3 min

All Connected, All Involved, All Responsible: The Director of Cybersecurity Is an Essential Business Partner of the Company

Cyber risks - Amélie RIVES - February 18, 2019

Cybersecurity is everybody’s business.

  • Is it enough to have found a rare gem: an excellent Chief Information Security Officer (CISO)? How does this person interact with the business’s core and support functions? How is he or she “connected” to the executive committee and the board of directors?
  • How do companies interact with suppliers, clients, partners, IT providers and operators?

 

When it comes to cybersecurity, all parties must assume their own responsibilities. These parties are not limited to the board of directors, managers, CIO and CISO. They include core and support functions, employees, the extended company (suppliers, subcontractors and IT providers), and, of course, the state (infrastructure, education, investigations, standards, certifications and regulations).

 

The Director of Cybersecurity is an essential part of the system, but his or her efficiency and performance depend on the organisation as a whole and its interaction with the company’s main internal and external players.

 

This individual is in dialogue with the executive committee and the board of directors, sometimes via the audit and risk committee, providing information on the company’s exposure to risks, incidents and measures to put in place.

 

Many organisations ensure the independence of their Director of Cybersecurity by tying this position to the Secretary General, Director of Safety, Director of Risk or Managing Director, and not the CIO, who is in charge of digital transformation.

 

The Director of Cybersecurity must be well-informed of projects and involved in operational and functional departments (e.g. purchasing; mergers and acquisitions) in order to contribute a cross-cutting vision from all angles, determine the efficiency of the systems in place and subsequently adjust strategies and action plans.

 

The Director of Cybersecurity relies on a chain of CISOs within the company (branches and subsidiaries), establishes the applicable security policy in the group, spreads awareness of it and ensures that it is applied in collaboration with the internal audit department.

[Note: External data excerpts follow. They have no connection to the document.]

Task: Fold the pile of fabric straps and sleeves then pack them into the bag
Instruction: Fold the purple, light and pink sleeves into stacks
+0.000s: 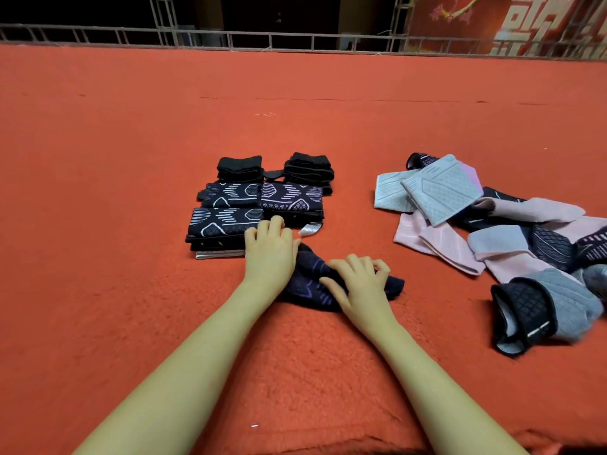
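A dark navy sleeve with purple marks (312,277) lies crumpled on the red carpet in front of me. My left hand (267,249) rests on its left end with fingers fairly straight. My right hand (359,280) presses on its right part with fingers curled into the cloth. Just beyond my left hand stand folded stacks: patterned black sleeves (225,224), another patterned stack (292,198), and two plain black stacks (241,167) at the back. An unfolded pile of grey, pink and black sleeves (492,231) spreads at the right. No bag is in view.
The red carpet (131,159) covers the whole floor. A metal railing (262,39) runs along the far edge, with a red banner (492,21) at the back right. A white label (310,229) sticks out from the folded stacks.
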`<state>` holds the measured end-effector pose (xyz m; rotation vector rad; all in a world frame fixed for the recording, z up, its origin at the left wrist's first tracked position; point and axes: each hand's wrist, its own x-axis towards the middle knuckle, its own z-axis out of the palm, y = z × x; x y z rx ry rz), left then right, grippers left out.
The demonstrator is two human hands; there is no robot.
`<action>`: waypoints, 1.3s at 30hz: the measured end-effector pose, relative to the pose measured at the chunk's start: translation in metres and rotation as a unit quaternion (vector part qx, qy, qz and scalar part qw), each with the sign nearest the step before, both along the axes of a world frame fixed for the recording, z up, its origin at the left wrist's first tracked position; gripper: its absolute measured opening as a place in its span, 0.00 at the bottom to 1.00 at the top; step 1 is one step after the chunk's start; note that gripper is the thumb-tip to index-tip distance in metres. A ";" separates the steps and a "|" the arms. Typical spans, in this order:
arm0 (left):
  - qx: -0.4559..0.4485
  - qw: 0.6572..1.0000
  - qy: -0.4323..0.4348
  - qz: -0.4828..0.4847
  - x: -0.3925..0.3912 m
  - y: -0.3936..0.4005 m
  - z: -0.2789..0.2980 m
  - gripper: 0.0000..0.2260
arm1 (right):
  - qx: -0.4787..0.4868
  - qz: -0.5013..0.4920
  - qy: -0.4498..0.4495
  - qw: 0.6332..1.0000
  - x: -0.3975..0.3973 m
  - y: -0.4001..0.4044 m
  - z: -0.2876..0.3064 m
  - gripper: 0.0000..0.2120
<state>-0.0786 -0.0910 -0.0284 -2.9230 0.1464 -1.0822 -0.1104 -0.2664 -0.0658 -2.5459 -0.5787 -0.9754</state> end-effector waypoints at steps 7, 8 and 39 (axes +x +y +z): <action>-0.056 0.998 -0.037 0.011 -0.004 0.022 0.013 0.11 | 0.051 -0.041 -0.074 0.995 -0.007 -0.005 0.007 0.04; -0.059 0.997 -0.043 0.016 -0.005 0.024 0.013 0.12 | 0.065 -0.053 -0.067 0.994 -0.007 -0.005 0.009 0.04; -0.274 0.958 0.018 -0.084 -0.073 0.033 -0.029 0.16 | -0.030 0.088 0.270 0.958 0.012 0.037 0.053 0.13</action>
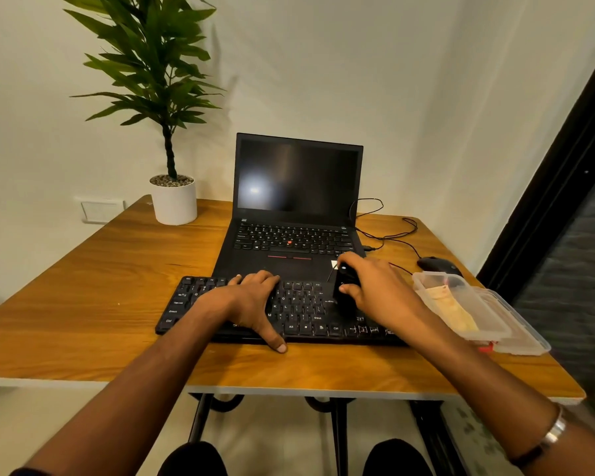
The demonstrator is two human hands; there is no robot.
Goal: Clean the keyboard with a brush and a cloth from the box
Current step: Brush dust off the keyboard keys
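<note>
The keyboard (289, 310) is a black unit lying flat on the wooden table (100, 280), directly in front of the open laptop (296, 207). Its long axis runs left to right, roughly parallel to the near table edge, with the key legends reading toward the person.

The left hand (251, 304) rests palm-down on the middle-left of the keyboard. Its fingers lie fairly straight across the keys and reach the far edge; the thumb extends over the near edge onto the table. It grasps nothing.

The right hand (375, 290) is curled around a black object, apparently the brush (346, 290), over the right portion of the keyboard. The object's long axis runs near to far, crosswise to the keyboard. Its lower end sits at the keys, but the dark-on-dark view does not show the bristles.

The box (474, 310) is a clear plastic container at the right table edge, just beside the keyboard's right end. 1 pale cloth (454, 304) lies inside it.

A black mouse (438, 264) sits behind the box. A potted plant (172, 197) stands at the far left corner.
</note>
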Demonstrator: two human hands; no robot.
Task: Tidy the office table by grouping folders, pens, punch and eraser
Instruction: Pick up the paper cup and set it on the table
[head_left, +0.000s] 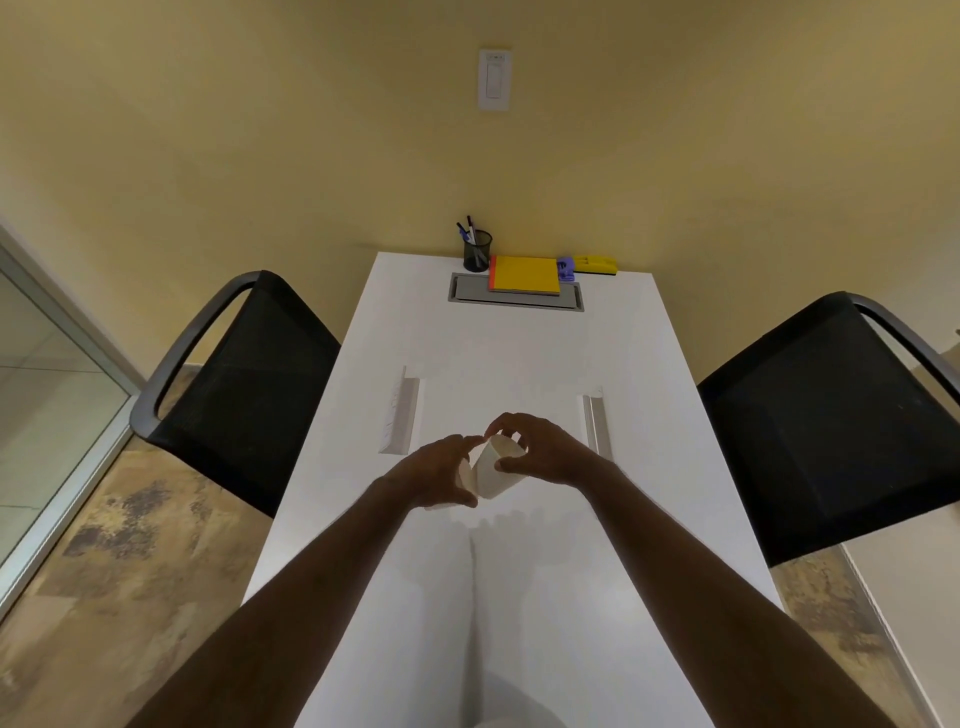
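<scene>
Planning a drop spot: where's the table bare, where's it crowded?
Bare: the white table between the grey cable hatch and both hands, left hand and right hand, on a white object. Crowded: far edge, where pen cup, folders, purple punch and yellow eraser sit together.

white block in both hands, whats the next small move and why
Probably carry the white block to the far end and set it beside the group. The left hand and right hand hold it above mid-table, while the pen holder, yellow folder, purple punch and yellow item already sit together there.
</scene>
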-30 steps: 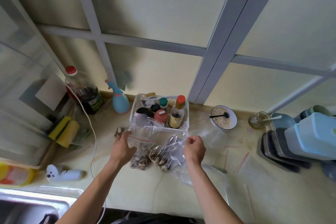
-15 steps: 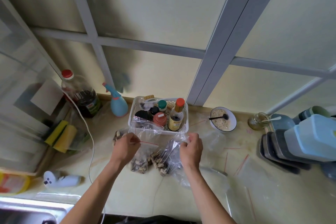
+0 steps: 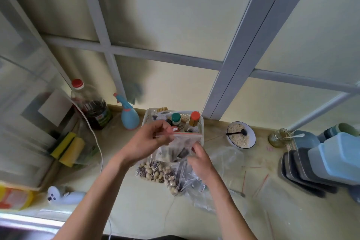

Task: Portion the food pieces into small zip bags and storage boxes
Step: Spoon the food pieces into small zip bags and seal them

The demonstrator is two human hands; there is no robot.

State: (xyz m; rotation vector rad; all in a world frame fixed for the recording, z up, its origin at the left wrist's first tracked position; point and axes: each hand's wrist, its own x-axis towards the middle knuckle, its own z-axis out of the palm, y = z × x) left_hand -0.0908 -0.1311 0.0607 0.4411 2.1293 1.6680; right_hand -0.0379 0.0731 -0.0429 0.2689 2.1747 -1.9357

The human link is the strong one, but it can also be the weak one. Everybody must be trained, from top to bottom and from bottom to top!

 

Some companies have made their Director of Cybersecurity a member of their executive committee; others have created a digital committee on their board of directors.

 

The scope of the position is broad, as it is concerned with all information systems — industrial, managerial and commercial — as well as protection of sites and the extended company: suppliers, subcontractors, providers and subsidiaries in all countries where the group is active (with some “cyber deaths” occurring among SMEs that cannot escape digitisation but do not always have the means to secure their operations).

 

 

Finding trusted partners, ensuring the company’s resilience with limited resources and budgets, and protecting strategic and personal data are challenges that cybersecurity professionals must tackle against a backdrop of cost reduction, automation and optimisation. They have many missions falling under the larger scope of developing and maintaining the digital trust that stakeholders (clients, suppliers, employees, shareholders, partners, etc.) ascribe to the company and its products and services:

  • To protect the company’s strategic, financial and personal information, starting from the design phase (privacy and security by design);
  • To advise the business on developing applications and services that enable digital activity and value creation, thereby rendering it a trusted partner of long-standing and new clients;
  • To contribute to compliance, especially under the GDPR and the NIS directive; and
  • To summarise cyber risks, assigning them relative levels of potential impact (a lack of security in industrial systems may have much more serious consequences for a company than a leak of non-strategic or non-sensitive data!).